Tactical advice. Think out loud, the partner wants to observe your mechanics, and bucket your answer into financial risks, operational impacts, legal liabilities and reputational consequences.
Written / drafting exercise (some cycles)
Format. Individual written task at a desk or terminal, invigilated.
Duration. 45 to 60 minutes
Panel. Invigilated by a Graduate Recruitment team member.
Assessed on. Written precision, professional tone, grammar and drafting clear, logically organised memos or client letters under time pressure.
Typical scenarios. Summarising a multi-page document into an executive summary, drafting a response to an aggressive counterparty, or spotting discrepancies between a client's objectives and a draft clause.
Common failure modes.

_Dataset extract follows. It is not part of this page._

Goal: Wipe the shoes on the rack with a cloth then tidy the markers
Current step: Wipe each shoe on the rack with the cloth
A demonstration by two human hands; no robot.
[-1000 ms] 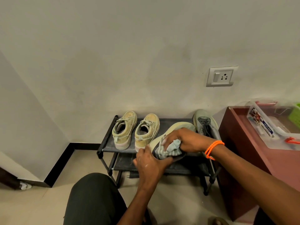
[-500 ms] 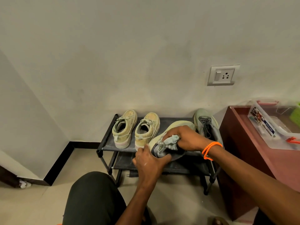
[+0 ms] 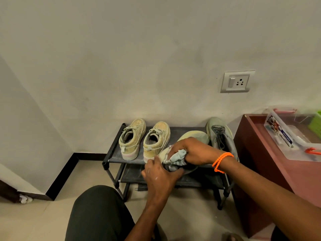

Poor time management leaving an incomplete document, overly conversational language, typos from no proofreading, or failing to answer the core question.
Tactical advice. Spend the first five minutes planning structure, use concise paragraphs, bullet points and headings for scannability, and reserve three minutes to proofread.
Group exercise (some cycles)
Format. Team-based negotiation or strategy session.
Duration. 15 minutes individual reading, 30-45 minutes group discussion
Panel. 4 to 6 candidates observed silently by 2 to 4 partners or senior assessors.
Assessed on. Collaboration, active listening, consensus-building, commercial contribution and advancing the task within the timeframe.
Typical scenarios. Allocating a fixed budget across competing CSR or technology projects, or negotiating terms where each candidate represents a different internal stakeholder.
Common failure modes. Dominating and cutting peers off, remaining silent and passive, tracking time without contributing ideas, or becoming defensive in disagreements.
Tactical advice. Prioritise high-quality, constructive interventions over volume, actively invite quieter members in, and periodically summarise progress to drive consensus.